Landlord evicts woman after hidden camera shows his handyman friend entered her room

A "horrified" renter was evicted from her Auckland home of almost ten years for trespassing her landlord's handyman friend for entering her bedroom without consent.

The 37-year-old renter, who wished to remain anonymous, told Newshub she was forced to take her landlord to the Tenancy Tribunal in December after he gave her notice to leave. 

The woman was renting one of three flats in Otahuhu, Auckland, when her bathroom needed to be refurbished in November 2019.

The landlord, who lived in one of the adjoining flats, enlisted the help of his tradesman friend who had done work around the properties for the last twenty years.

Because the water in the flat was temporarily disconnected, the woman left for a few days when her security camera caught him entering her bedroom.

The tenant trespassed the tradesman but he re-entered the property. When the woman brought it up with her landlord he moved to evict her after eight-and-a-half years at the property.

"My landlord said that he had known the guy for 35 years and I was forcing my landlord to choose between us, so he gave me just under 90 days’ notice to move out - and also gave me notice of a rent increase. Rent would be more-than-tripled."

The tenant said she was "was surprised, even horrified" that she was being evicted as she had been nothing but a good tenant and given the handyman's "invasive" actions.

She said she had always had reservations about the character of the handyman but had allowed him to carry out the work as the landlord had insisted.

"I mentioned to my landlord years ago that I thought the guy was a bit off," she said. 

"The handyman was around the property, as he so often was, not inside my flat though, and I walked out my front door with a bag of rubbish to take to the wheelie bin. And he called out from behind me, "Aren't you a good little girl doing chores." I turned around and looked at him and said "what?" And he actually repeated it."

She said while previous interactions had left her "uncomfortable", they had never been bad enough to do anything about. 

Her concerns about the man led her to set up the security camera in her bedroom but she never expected him to go in.

At the court hearing, which both the landlord and tenant attended, the tradesman claimed he went into the room to look out the window.

"He had heard some ducks quacking excitedly and he wondered what was chasing them," he claimed, according to the Tribunal decision.

But the tenant told Newshub she wasn't sure about that explanation.

"I saw a photo flash up on my cell phone of him a few seconds after walking in. It is hard to say for sure what he is doing." 

She said while he was in her room, "He was looking very much down and happened to be standing right in front of my dirty laundry basket. He wasn't standing by the window."

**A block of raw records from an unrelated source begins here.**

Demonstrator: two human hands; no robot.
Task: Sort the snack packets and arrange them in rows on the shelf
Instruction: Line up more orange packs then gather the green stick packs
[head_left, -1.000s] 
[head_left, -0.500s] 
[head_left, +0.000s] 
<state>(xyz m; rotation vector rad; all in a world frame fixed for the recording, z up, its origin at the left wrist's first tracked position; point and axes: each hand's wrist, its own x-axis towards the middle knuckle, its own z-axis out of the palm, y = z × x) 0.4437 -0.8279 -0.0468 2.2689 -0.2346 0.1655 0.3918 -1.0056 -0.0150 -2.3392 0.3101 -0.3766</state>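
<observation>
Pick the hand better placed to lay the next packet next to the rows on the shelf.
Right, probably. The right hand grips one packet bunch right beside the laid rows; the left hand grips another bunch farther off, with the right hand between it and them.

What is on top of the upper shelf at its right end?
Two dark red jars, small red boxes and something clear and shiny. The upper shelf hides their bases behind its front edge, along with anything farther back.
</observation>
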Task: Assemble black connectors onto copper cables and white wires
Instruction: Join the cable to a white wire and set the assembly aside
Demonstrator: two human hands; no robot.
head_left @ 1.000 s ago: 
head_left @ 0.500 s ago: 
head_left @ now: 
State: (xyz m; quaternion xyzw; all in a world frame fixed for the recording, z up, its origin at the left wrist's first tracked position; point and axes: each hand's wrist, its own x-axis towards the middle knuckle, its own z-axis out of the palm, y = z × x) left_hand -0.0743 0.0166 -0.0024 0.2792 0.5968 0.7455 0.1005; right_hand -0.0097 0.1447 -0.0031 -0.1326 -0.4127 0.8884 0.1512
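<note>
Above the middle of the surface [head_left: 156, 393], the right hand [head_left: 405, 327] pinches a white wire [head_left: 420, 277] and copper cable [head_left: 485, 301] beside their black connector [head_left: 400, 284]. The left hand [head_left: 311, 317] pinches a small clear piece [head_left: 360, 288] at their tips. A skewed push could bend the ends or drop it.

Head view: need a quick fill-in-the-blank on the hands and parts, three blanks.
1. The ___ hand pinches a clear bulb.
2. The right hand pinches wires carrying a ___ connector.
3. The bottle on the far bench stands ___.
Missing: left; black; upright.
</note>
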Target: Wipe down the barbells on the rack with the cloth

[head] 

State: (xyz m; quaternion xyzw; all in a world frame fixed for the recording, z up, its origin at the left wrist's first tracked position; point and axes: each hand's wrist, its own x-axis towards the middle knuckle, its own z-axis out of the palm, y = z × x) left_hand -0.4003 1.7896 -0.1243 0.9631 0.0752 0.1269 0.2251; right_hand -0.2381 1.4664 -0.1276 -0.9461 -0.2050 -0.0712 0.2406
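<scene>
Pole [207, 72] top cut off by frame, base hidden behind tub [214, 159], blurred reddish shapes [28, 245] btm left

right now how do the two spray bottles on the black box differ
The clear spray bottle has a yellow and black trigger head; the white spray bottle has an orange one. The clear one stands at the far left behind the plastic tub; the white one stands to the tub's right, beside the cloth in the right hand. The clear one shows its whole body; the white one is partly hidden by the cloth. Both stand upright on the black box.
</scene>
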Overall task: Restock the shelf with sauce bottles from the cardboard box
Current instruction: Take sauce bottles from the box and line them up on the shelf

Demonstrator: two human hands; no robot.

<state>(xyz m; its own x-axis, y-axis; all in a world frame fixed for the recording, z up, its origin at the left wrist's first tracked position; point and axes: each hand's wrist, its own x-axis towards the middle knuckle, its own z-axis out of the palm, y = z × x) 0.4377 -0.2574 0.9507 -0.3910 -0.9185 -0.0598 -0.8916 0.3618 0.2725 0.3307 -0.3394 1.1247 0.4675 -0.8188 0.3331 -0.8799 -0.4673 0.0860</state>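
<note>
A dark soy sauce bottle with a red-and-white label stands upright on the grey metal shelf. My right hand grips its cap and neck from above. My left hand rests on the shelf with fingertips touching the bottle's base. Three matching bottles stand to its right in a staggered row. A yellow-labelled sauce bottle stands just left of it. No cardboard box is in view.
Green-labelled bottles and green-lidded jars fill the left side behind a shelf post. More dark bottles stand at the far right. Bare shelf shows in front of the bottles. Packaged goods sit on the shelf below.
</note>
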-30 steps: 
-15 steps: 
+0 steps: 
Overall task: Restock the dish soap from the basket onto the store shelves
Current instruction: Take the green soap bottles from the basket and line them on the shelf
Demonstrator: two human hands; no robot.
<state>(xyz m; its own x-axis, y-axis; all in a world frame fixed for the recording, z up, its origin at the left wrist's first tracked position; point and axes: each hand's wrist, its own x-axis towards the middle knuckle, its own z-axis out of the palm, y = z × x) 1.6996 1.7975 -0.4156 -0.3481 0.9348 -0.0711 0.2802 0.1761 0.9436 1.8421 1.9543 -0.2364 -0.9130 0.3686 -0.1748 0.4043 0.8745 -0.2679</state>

The renter said she called on professional advice and decided to trespass the man from her property. "I thought it was only reasonable, I wanted him out of my home," she said. 

She called issued him a verbal trespass over a phone call, he said he accepted the trespass notice and left the property.

In the tribunal hearing, the landlord said that the tenant had never stated the handyman could not enter her bedroom. There were no exclusions of "where we could go".

He branded the tenant's response as "ridiculous" and opted to stick by his friend rather than his longterm tenant. 

In a recorded telephone call the landlord is heard threatening to evict the tenant. "If [the tradesman] isn’t allowed back in the flat...I will give you notice," he said. The tenant chose to stick by her decision.

On November 12 the landlord gave the tenant a notice ending the tenancy on February 9th 2020.

He claimed in court that he gave the tenant notice because she had been abusive to him although the court found "no sense that any abusiveness was at a level that would have made it the only reason for issuing a notice to quit."

The tenant told Newshub "I had recorded my phone conversations with the landlord and was able to prove he was lying."

The tenancy tribunal ruled with the tenant that the notice was given in retaliation.

The landlord was ordered to pay exemplary damages of $1000, a quarter of the maximum payment, along with $500 for emotional harm.

The tenant has now moved to Waikato.